In an effort to correct trade imbalances, Trump has made moves such as threatening to halt “unfair” imports, withdrawing from the nascent Trans Pacific Partnership (TPP) and promising to renegotiate agreements such as the North American Free Trade Agreement (NAFTA) to America’s advantage. In particular, Washington plans to adopt a more robust approach towards China, with the imposition of more punitive tariffs expected in the coming months.

Mind the gap

The problem for Trump is that his long-promised changes are proving hard to implement and with the administration mired in internal debate over the best course of action, progress is glacially slow. Meanwhile, US manufacturers are baffled by the impasse, given Trump’s calls for fairer, more balanced trade relations from the earliest days of the campaign trail.

Since then, Trump has backed away from his threats to accuse China of manipulating currency, while his attempts to remodel NAFTA have hit stiff resistance – not least from US farmers who benefit from access to the wider markets the agreement affords. So far, Trump’s deficit-reducing action amounts to the introduction of new tariffs on solar products and washing machines – which account for only a tiny fraction of US imports as a whole – as well as a consultation on potential restrictions on aluminum and steel imports, allegedly to protect national security. A separate probe into intellectual property may lead to future restrictions on Chinese imports.

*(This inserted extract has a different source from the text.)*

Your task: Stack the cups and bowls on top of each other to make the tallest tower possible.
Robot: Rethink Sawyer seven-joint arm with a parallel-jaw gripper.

Stirring up trouble with trade partners

Yet attempting to strong-arm trade policy is unlikely to have anything more than a moderate effect on the deficit and could stymie domestic producers that rely on foreign exporters, as well as antagonizing other trade partners.

In particular, the administration’s alleged plans to restrict aluminum and steel imports on national security grounds as a result of the Section 232 investigation are set to have an overall negative impact on the domestic economy. Most importantly, if America enacts barriers against crucial foreign suppliers, such as UC Rusal, Rio Tinto, or ArcelorMittal, it could end up blocking critical imports of metals that are vital to US supply chains.

After all, while China might be the biggest aluminum producer globally, it’s non-Chinese firms like Rusal or Rio Tinto that are actually responsible for the vast majority of America’s imports of the metal. Without, say, Rio’s primary aluminum ingots or Rusal’s aluminum alloys, entire U.S. supply chains would be disrupted. Raising a raft of barriers to foreign suppliers would thus do nothing more than harm domestic manufacturers, cause a backlash against US producers, and raise the possibility of a retaliatory trade war. In addition, unlike Chinese producers, both Rio and Rusal ship to the US aluminum produced with the use of hydro power which generates significantly less CO2 emissions than its Chinese counterpart, heavily reliant on coal.

So it is quite controversial to label Section 232 tariffs as a ‘useful’ tool to help bring down the deficit and “even the playing field.” Yet there is serious debate about whether reducing the deficit should be a policy goal at all. After all, such gaps are not necessarily a sign of an economy in distress, as they often rise naturally when consumers simply have more disposable income; the last major deficit dip coincided with the global economic downturn in 2009.

The US economy is currently looking strong, with US exports continuing to grow and a healthy surplus in exports of high-value services to the tune of $244 billion: a long way from Trump’s warning of ‘American carnage’. In fact, a growing trade deficit could be seen as the corollary to a strong economy, raising the question of why the administration is working so hard to attack it.

At this point, however, Trump may have invested too heavily in the idea that, rather than being a marker of a buoyant economy, the deficit instead proves that the international community is ‘getting one over’ on the US. From the administration’s point of view, starting to backtrack now would amount to little more than political suicide.